- [WORK INSTRUCTIONS]:
Restate the entries below exactly, and keep all images out of the answer.

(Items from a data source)
----------

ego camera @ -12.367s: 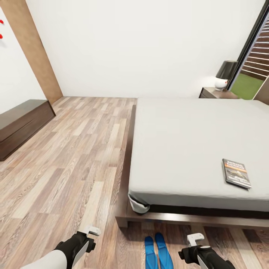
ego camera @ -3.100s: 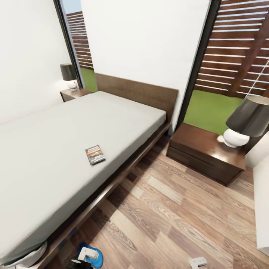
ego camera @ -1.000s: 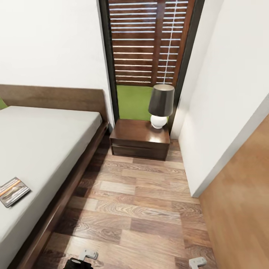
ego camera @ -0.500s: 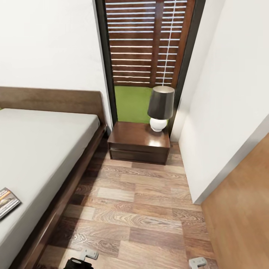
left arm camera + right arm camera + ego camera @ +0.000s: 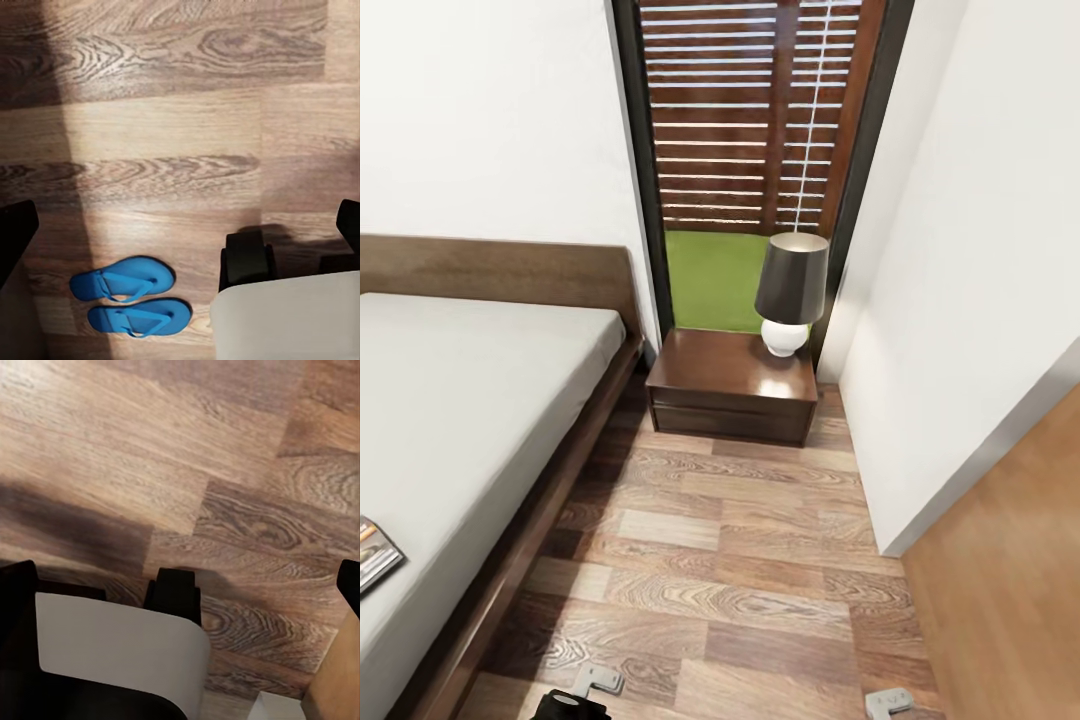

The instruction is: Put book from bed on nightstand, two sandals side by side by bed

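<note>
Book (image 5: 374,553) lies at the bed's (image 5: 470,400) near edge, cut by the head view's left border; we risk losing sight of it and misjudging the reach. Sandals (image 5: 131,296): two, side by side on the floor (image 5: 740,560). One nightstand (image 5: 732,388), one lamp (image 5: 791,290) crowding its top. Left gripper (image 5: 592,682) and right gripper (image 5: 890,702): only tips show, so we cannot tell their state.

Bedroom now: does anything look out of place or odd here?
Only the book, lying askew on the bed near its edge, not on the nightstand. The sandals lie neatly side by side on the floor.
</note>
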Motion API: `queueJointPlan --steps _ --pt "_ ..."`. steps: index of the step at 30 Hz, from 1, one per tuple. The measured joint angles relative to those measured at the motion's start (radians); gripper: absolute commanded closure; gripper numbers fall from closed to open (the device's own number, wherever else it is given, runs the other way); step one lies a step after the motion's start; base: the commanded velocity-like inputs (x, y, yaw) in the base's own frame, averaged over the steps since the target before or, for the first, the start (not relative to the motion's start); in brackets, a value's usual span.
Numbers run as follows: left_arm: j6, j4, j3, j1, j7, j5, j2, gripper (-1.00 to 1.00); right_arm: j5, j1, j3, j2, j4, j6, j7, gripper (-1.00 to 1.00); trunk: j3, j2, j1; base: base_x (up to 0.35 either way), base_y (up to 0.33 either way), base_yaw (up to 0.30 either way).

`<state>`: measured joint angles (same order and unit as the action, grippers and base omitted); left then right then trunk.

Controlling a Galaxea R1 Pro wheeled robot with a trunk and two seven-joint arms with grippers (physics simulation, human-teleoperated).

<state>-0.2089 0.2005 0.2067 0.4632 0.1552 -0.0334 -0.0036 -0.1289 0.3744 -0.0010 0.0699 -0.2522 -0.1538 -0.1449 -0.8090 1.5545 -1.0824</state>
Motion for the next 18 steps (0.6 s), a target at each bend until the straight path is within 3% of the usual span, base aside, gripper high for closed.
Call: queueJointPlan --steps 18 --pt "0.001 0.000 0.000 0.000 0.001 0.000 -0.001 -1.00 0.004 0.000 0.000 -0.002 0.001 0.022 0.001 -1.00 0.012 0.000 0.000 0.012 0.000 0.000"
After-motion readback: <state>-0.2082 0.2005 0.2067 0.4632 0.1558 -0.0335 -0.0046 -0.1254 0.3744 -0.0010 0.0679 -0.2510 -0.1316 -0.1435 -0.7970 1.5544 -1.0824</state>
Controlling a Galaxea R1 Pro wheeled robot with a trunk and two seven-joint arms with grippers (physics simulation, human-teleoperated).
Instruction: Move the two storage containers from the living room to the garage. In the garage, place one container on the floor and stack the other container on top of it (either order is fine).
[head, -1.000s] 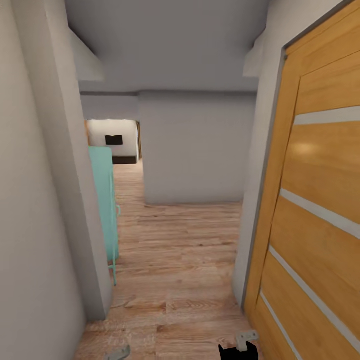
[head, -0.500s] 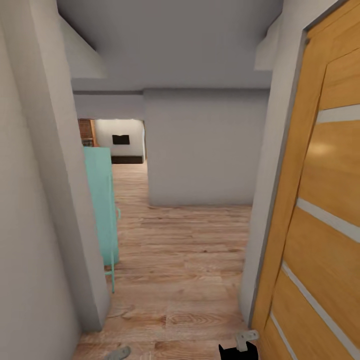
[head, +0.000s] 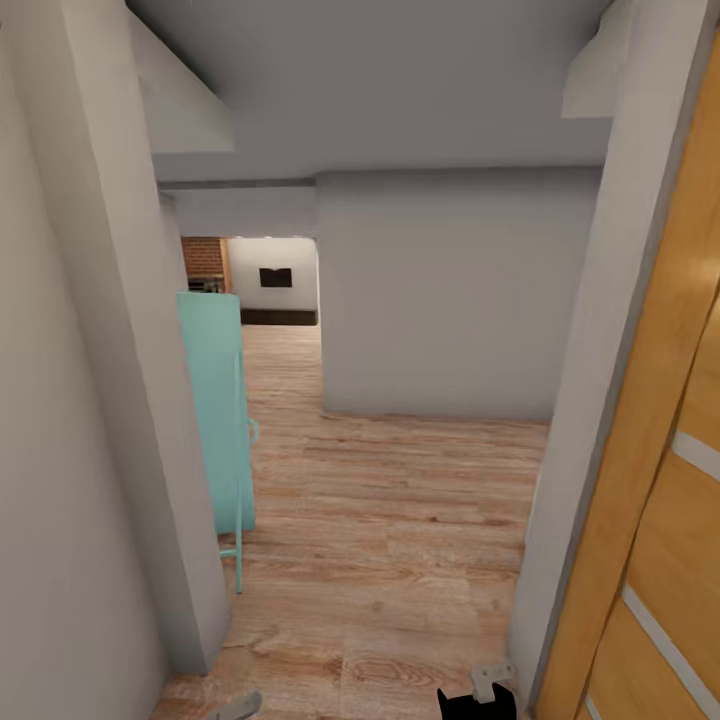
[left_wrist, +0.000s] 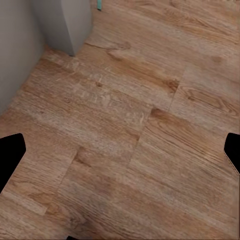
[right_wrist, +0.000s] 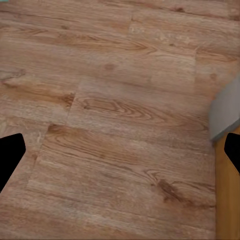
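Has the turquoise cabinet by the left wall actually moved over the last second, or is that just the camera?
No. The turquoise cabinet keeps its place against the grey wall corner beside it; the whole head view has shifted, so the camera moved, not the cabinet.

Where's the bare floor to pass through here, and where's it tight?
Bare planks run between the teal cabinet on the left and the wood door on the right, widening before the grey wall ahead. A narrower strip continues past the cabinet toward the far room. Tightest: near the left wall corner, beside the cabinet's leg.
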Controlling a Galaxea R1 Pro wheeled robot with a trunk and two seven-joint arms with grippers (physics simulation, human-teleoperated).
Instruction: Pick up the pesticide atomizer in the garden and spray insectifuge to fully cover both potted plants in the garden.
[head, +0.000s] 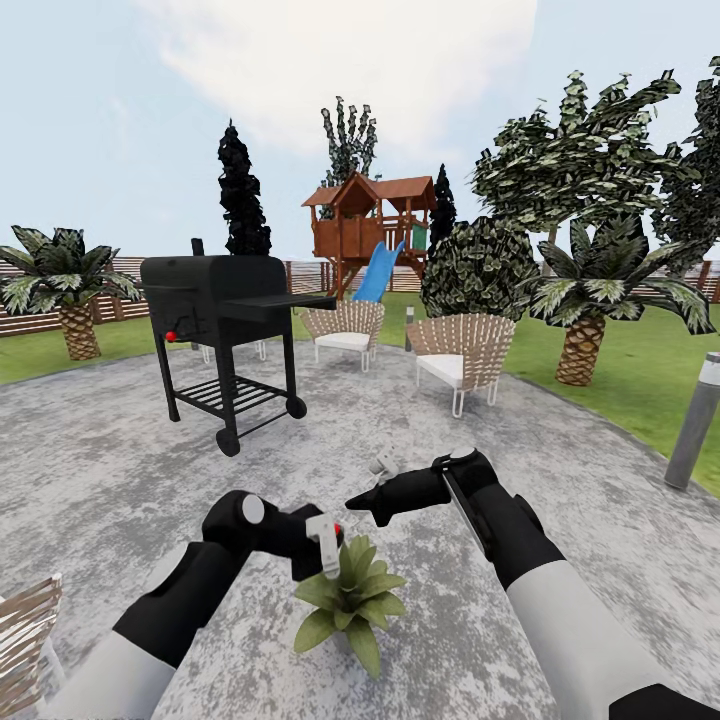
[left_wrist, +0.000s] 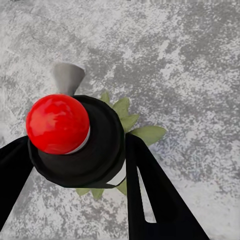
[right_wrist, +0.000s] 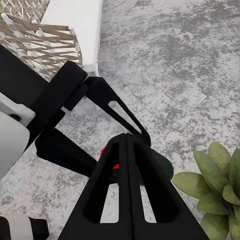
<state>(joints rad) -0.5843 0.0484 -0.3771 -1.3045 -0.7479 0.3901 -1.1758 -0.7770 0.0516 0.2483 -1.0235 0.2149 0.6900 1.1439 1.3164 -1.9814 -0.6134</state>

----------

- [COMPLETED TASK]:
ego camera @ -12.367s: 
ego camera @ -3.100s: 
ego camera @ -1.000s: 
ego camera @ -0.500s: 
left arm camera + right arm camera + ego camera @ +0.000s: 

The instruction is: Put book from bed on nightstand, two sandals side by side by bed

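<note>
Book (image 5: 374,553) lies at the bed's (image 5: 470,400) near edge, cut by the head view's left border; we risk losing sight of it and misjudging the reach. Sandals (image 5: 131,296): two, side by side on the floor (image 5: 740,560). One nightstand (image 5: 732,388), one lamp (image 5: 791,290) crowding its top. Left gripper (image 5: 592,682) and right gripper (image 5: 890,702): only tips show, so we cannot tell their state.

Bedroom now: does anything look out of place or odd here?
Only the book, lying askew on the bed near its edge, not on the nightstand. The sandals lie neatly side by side on the floor.
</note>
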Motion API: `queueJointPlan --steps _ --pt "_ ..."`. steps: index of the step at 30 Hz, from 1, one per tuple. The measured joint angles relative to those measured at the motion's start (radians); gripper: absolute commanded closure; gripper numbers fall from closed to open (the device's own number, wherever else it is given, runs the other way); step one lies a step after the motion's start; base: the commanded velocity-like inputs (x, y, yaw) in the base's own frame, averaged over the steps since the target before or, for the first, the start (not relative to the motion's start); in brackets, a value's usual span.
Numbers run as follows: left_arm: j6, j4, j3, j1, j7, j5, j2, gripper (-1.00 to 1.00); right_arm: j5, j1, j3, j2, j4, j6, j7, gripper (-1.00 to 1.00); trunk: j3, j2, j1; base: base_x (up to 0.35 either way), base_y (up to 0.33 either way), base_yaw (up to 0.30 either way).

`<state>`: measured joint angles (same order and unit as the action, grippers and base omitted); left then right then trunk.

Controlling a Galaxea R1 Pro wheeled robot with a trunk and two seven-joint arms with grippers (physics simulation, human-teleoperated).

<state>-0.2089 0.2005 0.2067 0.4632 0.1552 -0.0334 -0.0036 -0.1289 0.3744 -0.0010 0.0699 -0.2522 -0.1538 -0.1449 -0.8090 1.5545 -1.0824</state>
Motion for the next 18 steps (0.6 s), a target at each bend until the straight path is within 3% of the usual span, base aside, gripper high for closed.
Call: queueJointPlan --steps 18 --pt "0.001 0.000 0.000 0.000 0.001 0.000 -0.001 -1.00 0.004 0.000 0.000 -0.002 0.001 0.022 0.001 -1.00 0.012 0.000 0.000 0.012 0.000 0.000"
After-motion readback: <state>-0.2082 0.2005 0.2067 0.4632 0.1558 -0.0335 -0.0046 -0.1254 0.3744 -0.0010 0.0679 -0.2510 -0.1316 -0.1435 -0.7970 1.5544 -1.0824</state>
Controlling a Galaxea R1 Pro wheeled robot with a trunk and two seven-joint arms with grippers (physics simulation, human-teleoperated).
Instruction: Move the two storage containers from the living room to the garage. In the garage, place one container on the floor and stack the other container on top of it (either order is fine).
[head, -1.000s] 
[head, -0.500s] 
[head, +0.000s] 
[left_wrist, +0.000s] 
[right_wrist, +0.000s] 
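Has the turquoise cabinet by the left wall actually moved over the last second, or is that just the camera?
No. The turquoise cabinet keeps its place against the grey wall corner beside it; the whole head view has shifted, so the camera moved, not the cabinet.

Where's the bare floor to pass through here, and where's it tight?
Bare planks run between the teal cabinet on the left and the wood door on the right, widening before the grey wall ahead. A narrower strip continues past the cabinet toward the far room. Tightest: near the left wall corner, beside the cabinet's leg.
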Controlling a Galaxea R1 Pro wheeled robot with a trunk and two seven-joint arms with grippers (physics simulation, human-teleoperated).
Instruction: Pick up the pesticide atomizer in the garden and spray insectifuge to fully cover both potted plants in the garden.
[head, +0.000s] 
[left_wrist, +0.000s] 
[right_wrist, +0.000s] 
<state>(joints rad) -0.5843 0.0484 -0.3771 -1.3045 -0.7479 0.3901 -1.1758 -0.7770 0.0516 0.2483 -1.0235 0.2149 0.6900 1.1439 1.3164 -1.9814 -0.6134</state>

The exercise ends with this answer.